• _REQUIREMENT_:
Reproduce, character for character, the entries from their opening line through the line with "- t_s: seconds".

• _RECORDS PROVIDED_:
□ □ □ □ □
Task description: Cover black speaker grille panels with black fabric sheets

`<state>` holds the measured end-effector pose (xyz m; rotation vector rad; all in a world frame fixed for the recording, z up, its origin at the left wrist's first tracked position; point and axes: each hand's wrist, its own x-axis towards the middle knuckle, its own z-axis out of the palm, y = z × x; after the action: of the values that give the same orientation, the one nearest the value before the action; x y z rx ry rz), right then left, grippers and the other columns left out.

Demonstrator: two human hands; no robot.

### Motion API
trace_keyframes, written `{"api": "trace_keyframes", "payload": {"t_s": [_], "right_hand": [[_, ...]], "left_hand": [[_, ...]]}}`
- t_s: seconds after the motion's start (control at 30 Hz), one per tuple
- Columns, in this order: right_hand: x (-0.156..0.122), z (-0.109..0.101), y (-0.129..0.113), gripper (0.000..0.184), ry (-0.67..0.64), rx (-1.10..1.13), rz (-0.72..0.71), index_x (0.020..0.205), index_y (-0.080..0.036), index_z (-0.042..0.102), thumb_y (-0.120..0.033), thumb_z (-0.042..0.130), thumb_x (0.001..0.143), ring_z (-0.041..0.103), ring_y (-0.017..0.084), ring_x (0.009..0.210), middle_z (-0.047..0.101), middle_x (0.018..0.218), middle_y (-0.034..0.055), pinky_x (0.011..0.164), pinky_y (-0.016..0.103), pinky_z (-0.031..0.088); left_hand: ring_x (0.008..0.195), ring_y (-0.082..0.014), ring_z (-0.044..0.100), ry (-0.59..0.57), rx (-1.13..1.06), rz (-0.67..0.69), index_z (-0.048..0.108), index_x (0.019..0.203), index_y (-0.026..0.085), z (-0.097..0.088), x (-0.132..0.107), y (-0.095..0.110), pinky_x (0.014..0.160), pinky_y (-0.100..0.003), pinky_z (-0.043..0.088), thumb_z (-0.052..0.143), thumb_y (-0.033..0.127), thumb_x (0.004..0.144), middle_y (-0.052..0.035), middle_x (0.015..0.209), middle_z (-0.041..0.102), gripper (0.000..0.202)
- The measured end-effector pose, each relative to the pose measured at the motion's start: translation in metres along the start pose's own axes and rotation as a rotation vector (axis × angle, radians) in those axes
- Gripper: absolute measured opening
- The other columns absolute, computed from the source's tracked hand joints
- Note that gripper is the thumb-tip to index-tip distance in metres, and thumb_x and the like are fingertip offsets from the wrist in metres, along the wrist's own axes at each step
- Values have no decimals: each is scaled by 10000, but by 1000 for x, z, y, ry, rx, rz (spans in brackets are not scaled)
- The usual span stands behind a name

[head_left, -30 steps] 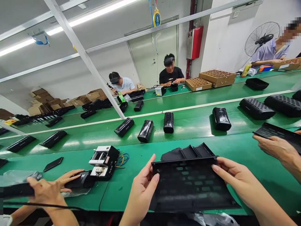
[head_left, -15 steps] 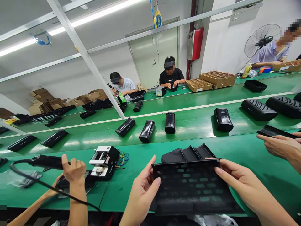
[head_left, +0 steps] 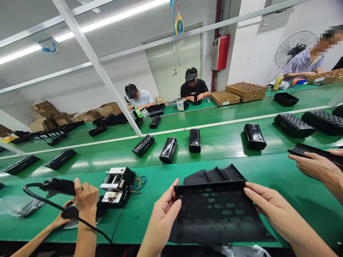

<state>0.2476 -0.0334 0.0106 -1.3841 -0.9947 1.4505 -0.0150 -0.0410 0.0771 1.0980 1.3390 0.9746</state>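
Observation:
Between my two hands is a black plastic panel with rows of slotted holes, tilted so its inner face shows. My left hand pinches its upper left corner between thumb and fingers. At the upper right corner, my right hand grips the edge in the same way. Just behind the panel, several similar black curved panels lie together on the green bench; their lower parts are hidden by the held one.
On the left, a co-worker's hands hold a black corded tool beside a white-and-black machine. Another person's hand holds a black panel at right. Black housings stand along the green conveyor.
My right fingers have shifted slightly at the panel's upper right corner, and the panel stays between my hands. The co-worker's corded tool at left has moved a little to the right.

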Motion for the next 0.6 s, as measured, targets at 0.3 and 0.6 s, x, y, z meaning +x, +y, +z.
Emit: {"api": "trace_keyframes", "payload": {"t_s": [0.3,0.6], "right_hand": [[51,-8,79,250,0,378,144,701,-158,565,-361,664,594,397,76,419,480,518,-38,372,202,312],[105,-82,175,166,669,508,222,638,-155,456,-246,564,725,426,55,426,443,533,-65,339,163,320]], "left_hand": [[547,-52,461,-19,-18,-231,359,1211,178,-9,45,-75,476,-176,359,542,354,665,-19,837,512,603],[727,-124,561,82,584,-371,407,1119,97,-32,86,-167,585,-224,424,352,265,750,-91,953,531,408]]}}
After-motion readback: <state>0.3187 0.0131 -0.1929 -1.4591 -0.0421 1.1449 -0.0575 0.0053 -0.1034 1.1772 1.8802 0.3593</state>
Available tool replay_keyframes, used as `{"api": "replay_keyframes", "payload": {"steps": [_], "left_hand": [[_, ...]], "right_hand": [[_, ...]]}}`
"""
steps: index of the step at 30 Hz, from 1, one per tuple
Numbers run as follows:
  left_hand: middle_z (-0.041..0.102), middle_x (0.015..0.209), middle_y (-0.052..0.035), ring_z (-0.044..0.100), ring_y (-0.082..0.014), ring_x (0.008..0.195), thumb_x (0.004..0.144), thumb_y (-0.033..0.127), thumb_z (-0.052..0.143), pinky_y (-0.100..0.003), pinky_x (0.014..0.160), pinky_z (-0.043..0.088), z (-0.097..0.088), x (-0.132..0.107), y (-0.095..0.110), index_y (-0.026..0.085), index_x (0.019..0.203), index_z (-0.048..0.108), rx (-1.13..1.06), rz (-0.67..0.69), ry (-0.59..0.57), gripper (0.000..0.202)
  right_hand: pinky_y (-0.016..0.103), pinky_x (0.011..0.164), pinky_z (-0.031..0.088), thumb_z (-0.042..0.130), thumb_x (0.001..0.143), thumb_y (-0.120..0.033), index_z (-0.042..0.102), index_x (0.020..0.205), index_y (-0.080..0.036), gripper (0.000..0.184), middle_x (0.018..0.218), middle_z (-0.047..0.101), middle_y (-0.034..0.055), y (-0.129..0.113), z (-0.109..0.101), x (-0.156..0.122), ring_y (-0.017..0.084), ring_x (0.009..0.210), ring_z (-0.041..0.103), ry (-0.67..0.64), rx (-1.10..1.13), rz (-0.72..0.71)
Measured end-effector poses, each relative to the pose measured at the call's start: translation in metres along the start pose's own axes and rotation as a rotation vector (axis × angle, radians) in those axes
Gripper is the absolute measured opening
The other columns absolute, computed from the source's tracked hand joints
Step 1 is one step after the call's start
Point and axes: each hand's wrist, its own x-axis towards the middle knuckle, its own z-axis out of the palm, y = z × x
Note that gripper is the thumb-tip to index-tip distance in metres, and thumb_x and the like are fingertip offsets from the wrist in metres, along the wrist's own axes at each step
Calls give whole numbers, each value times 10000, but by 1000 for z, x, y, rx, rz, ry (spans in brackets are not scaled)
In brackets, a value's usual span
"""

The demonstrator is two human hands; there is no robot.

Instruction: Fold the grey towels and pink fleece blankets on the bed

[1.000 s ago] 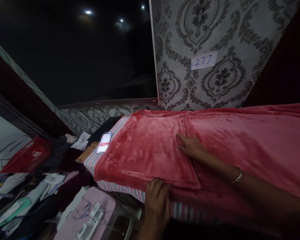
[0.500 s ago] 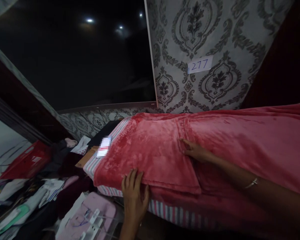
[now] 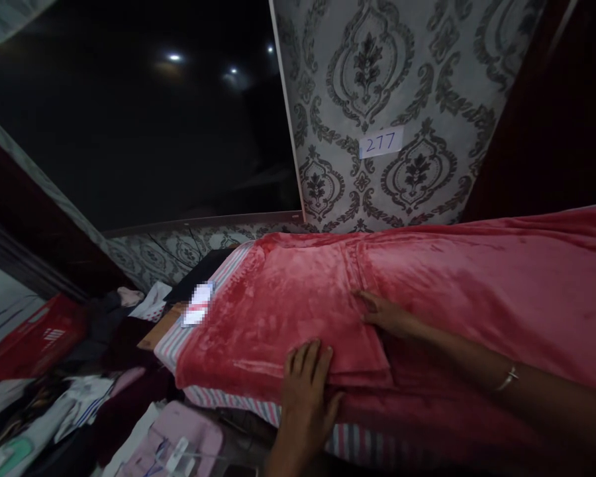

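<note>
A red plush blanket (image 3: 288, 298) lies spread over a long surface, with its left part folded over on itself. My left hand (image 3: 305, 391) rests on the front edge of that fold, palm down and fingers stretched out. Farther right, my right hand (image 3: 385, 315) touches the fold's right edge, its fingers extended and apart. Under the blanket a striped cloth (image 3: 362, 440) in pink, grey and white shows along the front and at the left end. A white label, blurred out (image 3: 197, 305), lies on the striped cloth's left end.
A large dark television (image 3: 144, 132) hangs behind, beside patterned wallpaper bearing a paper marked 277 (image 3: 381, 142). To the left are a red bag (image 3: 34, 338), heaped clothes (image 3: 84, 404) and a pink case-like object (image 3: 189, 430). A piece of brown cardboard (image 3: 163, 326) sits by the blanket's left end.
My left hand has slid to the right along the fold's front edge, leaving a light crease behind it. My right hand stays at the fold's right edge. The view has shifted slightly.
</note>
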Motion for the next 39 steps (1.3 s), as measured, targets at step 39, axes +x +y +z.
{"api": "replay_keyframes", "payload": {"steps": [39], "left_hand": [[636,1363,-134,614,-281,1272,833,136,475,-445,1028,546,28,-74,-126,210,1341,656,-101,-576,358,544]], "right_hand": [[397,1092,435,593,872,-214,594,1377,-98,518,1412,590,189,-87,71,260,300,1284,577,-15,-713,-219]]}}
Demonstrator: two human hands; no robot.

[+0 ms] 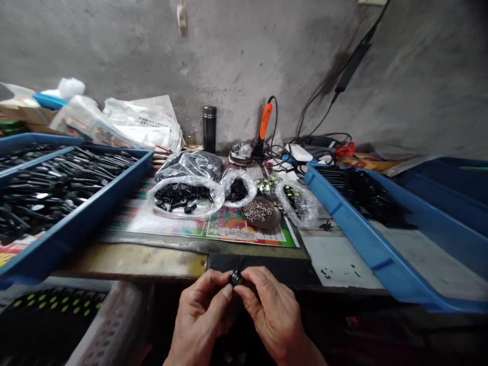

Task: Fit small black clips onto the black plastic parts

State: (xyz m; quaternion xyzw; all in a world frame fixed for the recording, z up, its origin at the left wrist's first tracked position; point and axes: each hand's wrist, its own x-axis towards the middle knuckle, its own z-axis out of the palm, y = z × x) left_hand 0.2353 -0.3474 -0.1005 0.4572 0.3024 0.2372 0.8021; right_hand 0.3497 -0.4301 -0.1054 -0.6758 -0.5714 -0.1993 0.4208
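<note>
My left hand (pixel 200 316) and my right hand (pixel 271 311) meet low in the middle of the view. Their thumbs and fingers pinch a small black part (pixel 236 277) with a shiny metal band, and a thin black piece sticks up from it. Both hands hold this part over a dark edge of the bench. Nothing else touches either hand. Ahead of them, clear plastic bags of black parts (pixel 185 195) lie on a printed paper sheet (pixel 236 229), next to a brown dish of small metal screws (pixel 262 211).
Blue trays of black parts stand on both sides: one at left (pixel 82 218), one at right (pixel 360 236). Behind are a black flask (pixel 209 129), an orange-handled soldering iron (pixel 266 121), tangled cables (pixel 316 140) and papers against a grey wall. A dotted black-and-green crate (pixel 49 317) sits lower left.
</note>
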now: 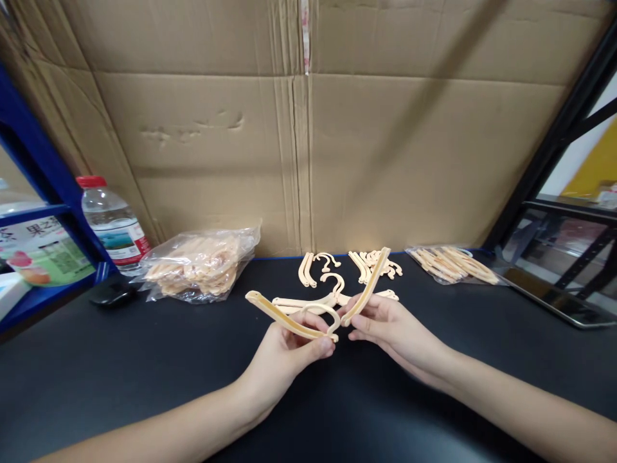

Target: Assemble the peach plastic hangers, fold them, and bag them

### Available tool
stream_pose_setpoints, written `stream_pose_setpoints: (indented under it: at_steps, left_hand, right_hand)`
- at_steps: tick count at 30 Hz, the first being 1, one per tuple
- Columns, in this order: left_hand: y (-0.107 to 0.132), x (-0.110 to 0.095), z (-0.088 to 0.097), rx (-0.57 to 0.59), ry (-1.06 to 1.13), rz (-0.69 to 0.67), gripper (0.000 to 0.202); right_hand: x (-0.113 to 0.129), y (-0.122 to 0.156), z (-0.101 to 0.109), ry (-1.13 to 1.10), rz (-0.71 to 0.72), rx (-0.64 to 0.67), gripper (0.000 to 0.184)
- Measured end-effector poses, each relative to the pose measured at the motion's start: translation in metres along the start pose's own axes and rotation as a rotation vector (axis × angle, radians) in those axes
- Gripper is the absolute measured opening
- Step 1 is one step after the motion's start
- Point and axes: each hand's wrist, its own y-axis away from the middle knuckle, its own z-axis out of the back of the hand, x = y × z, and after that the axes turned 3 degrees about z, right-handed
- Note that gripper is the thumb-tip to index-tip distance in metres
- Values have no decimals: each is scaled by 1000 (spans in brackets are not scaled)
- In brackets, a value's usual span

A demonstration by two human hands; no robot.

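Observation:
My left hand [284, 354] is closed on a cream plastic hanger arm [274, 312], pinched near its inner end. A curved hanger hook [336, 315] meets that end, standing up beside my thumb. Between the thumb and fingers of my right hand [390, 325] is a second hanger arm [372, 283], tilted up to the right. Its lower end is close to the hook; whether they touch I cannot tell. Just behind my hands, a hanger [290, 302] with a hook and two arms lies on the black table [193, 373], partly covered by my fingers.
Loose hanger arms [307, 270], hooks [328, 260] and more parts [380, 262] lie at the back. Bags of parts stand left [200, 263] and right [450, 263]. A bottle [116, 225], a black mouse [113, 292], a tablet-like slab [554, 296] and a cardboard wall [216, 141] surround the area.

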Motion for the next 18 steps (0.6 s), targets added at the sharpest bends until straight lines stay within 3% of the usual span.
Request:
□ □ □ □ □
• _COMPLETED TASK_:
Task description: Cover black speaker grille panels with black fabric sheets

`<state>` holds the measured end-effector pose (xyz m; rotation vector rad; all in a world frame fixed for the recording, z up, its origin at the left wrist's first tracked position; point and axes: each hand's wrist, its own x-axis towards the middle knuckle, its own z-axis out of the palm, y = z × x; after the action: of the values that give the same orientation, the one nearest the value before the action; x y z rx ry rz), right then left, grippers and the other columns left out.

Demonstrator: two human hands; no robot.

### Motion API
trace_keyframes, written `{"api": "trace_keyframes", "payload": {"t_s": [_], "right_hand": [[_, ...]], "left_hand": [[_, ...]]}}`
- t_s: seconds after the motion's start (control at 30 Hz), one per tuple

The exercise requires nothing more than what has been given.